Repeat every entry below exactly as given.
====== RAW DATA ======
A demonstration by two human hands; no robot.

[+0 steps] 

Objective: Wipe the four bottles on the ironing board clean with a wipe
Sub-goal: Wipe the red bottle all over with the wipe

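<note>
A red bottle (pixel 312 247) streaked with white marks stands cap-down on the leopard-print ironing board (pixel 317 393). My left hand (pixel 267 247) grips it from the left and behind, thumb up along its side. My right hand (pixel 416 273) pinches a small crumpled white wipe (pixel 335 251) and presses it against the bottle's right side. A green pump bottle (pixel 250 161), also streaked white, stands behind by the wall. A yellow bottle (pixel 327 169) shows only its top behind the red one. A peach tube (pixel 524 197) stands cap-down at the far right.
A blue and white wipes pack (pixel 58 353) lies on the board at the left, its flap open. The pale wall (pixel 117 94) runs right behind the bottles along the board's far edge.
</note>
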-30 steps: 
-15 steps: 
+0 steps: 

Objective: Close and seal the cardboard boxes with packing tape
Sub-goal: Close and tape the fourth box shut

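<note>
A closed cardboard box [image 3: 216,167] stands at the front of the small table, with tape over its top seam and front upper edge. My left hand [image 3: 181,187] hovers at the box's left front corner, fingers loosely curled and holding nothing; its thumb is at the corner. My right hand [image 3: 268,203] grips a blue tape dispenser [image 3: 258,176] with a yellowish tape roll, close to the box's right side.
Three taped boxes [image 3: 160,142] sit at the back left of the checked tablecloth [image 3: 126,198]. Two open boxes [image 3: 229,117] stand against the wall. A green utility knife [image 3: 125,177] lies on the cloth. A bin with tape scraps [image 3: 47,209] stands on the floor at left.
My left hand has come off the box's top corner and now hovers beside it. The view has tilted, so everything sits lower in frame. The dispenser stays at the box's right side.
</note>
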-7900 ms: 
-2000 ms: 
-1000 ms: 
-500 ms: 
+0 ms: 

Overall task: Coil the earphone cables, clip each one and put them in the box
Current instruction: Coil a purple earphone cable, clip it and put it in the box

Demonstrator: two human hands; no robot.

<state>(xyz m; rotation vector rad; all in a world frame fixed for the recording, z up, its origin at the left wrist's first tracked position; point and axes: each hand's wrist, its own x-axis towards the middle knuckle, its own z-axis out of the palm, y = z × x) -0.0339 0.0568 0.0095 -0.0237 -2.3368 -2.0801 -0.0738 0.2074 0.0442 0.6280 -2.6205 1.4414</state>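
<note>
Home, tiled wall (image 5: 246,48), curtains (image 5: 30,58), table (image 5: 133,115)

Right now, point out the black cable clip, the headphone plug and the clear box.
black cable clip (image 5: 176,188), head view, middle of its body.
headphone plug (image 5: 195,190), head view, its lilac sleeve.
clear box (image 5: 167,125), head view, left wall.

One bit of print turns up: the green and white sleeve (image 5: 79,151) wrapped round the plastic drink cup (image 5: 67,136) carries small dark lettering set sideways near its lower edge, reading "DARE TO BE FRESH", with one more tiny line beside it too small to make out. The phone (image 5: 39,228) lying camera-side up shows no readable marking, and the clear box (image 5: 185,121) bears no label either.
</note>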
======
WRITTEN RESPONSE:
A demonstration by two human hands; no robot.

[+0 steps] 

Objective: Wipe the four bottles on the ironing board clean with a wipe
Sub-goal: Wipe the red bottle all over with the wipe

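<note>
A red bottle (pixel 312 247) streaked with white marks stands cap-down on the leopard-print ironing board (pixel 317 393). My left hand (pixel 267 247) grips it from the left and behind, thumb up along its side. My right hand (pixel 416 273) pinches a small crumpled white wipe (pixel 335 251) and presses it against the bottle's right side. A green pump bottle (pixel 250 161), also streaked white, stands behind by the wall. A yellow bottle (pixel 327 169) shows only its top behind the red one. A peach tube (pixel 524 197) stands cap-down at the far right.
A blue and white wipes pack (pixel 58 353) lies on the board at the left, its flap open. The pale wall (pixel 117 94) runs right behind the bottles along the board's far edge.
</note>
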-30 steps: 
-15 steps: 
+0 steps: 

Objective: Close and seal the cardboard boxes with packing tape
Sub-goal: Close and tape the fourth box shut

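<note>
A closed cardboard box [image 3: 216,167] stands at the front of the small table, with tape over its top seam and front upper edge. My left hand [image 3: 181,187] hovers at the box's left front corner, fingers loosely curled and holding nothing; its thumb is at the corner. My right hand [image 3: 268,203] grips a blue tape dispenser [image 3: 258,176] with a yellowish tape roll, close to the box's right side.
Three taped boxes [image 3: 160,142] sit at the back left of the checked tablecloth [image 3: 126,198]. Two open boxes [image 3: 229,117] stand against the wall. A green utility knife [image 3: 125,177] lies on the cloth. A bin with tape scraps [image 3: 47,209] stands on the floor at left.
My left hand has come off the box's top corner and now hovers beside it. The view has tilted, so everything sits lower in frame. The dispenser stays at the box's right side.
</note>
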-7900 ms: 
-2000 ms: 
-1000 ms: 
-500 ms: 
+0 ms: 

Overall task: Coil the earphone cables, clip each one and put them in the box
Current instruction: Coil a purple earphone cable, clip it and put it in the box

Demonstrator: two human hands; no robot.

<state>(xyz m; rotation vector rad; all in a world frame fixed for the recording, z up, its origin at the left wrist's first tracked position; point and axes: each hand's wrist, its own x-axis towards the middle knuckle, its own z-axis out of the palm, y = z × x) -0.0339 0.0568 0.0095 -0.0237 -2.3368 -2.0801 -0.0738 0.2074 0.0442 0.6280 -2.6205 1.4414</state>
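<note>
Home, tiled wall (image 5: 246,48), curtains (image 5: 30,58), table (image 5: 133,115)

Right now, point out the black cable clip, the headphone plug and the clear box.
black cable clip (image 5: 176,188), head view, middle of its body.
headphone plug (image 5: 195,190), head view, its lilac sleeve.
clear box (image 5: 167,125), head view, left wall.

One bit of print turns up: the green and white sleeve (image 5: 79,151) wrapped round the plastic drink cup (image 5: 67,136) carries small dark lettering set sideways near its lower edge, reading "DARE TO BE FRESH", with one more tiny line beside it too small to make out. The phone (image 5: 39,228) lying camera-side up shows no readable marking, and the clear box (image 5: 185,121) bears no label either.
</note>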

This exercise has been answered in full.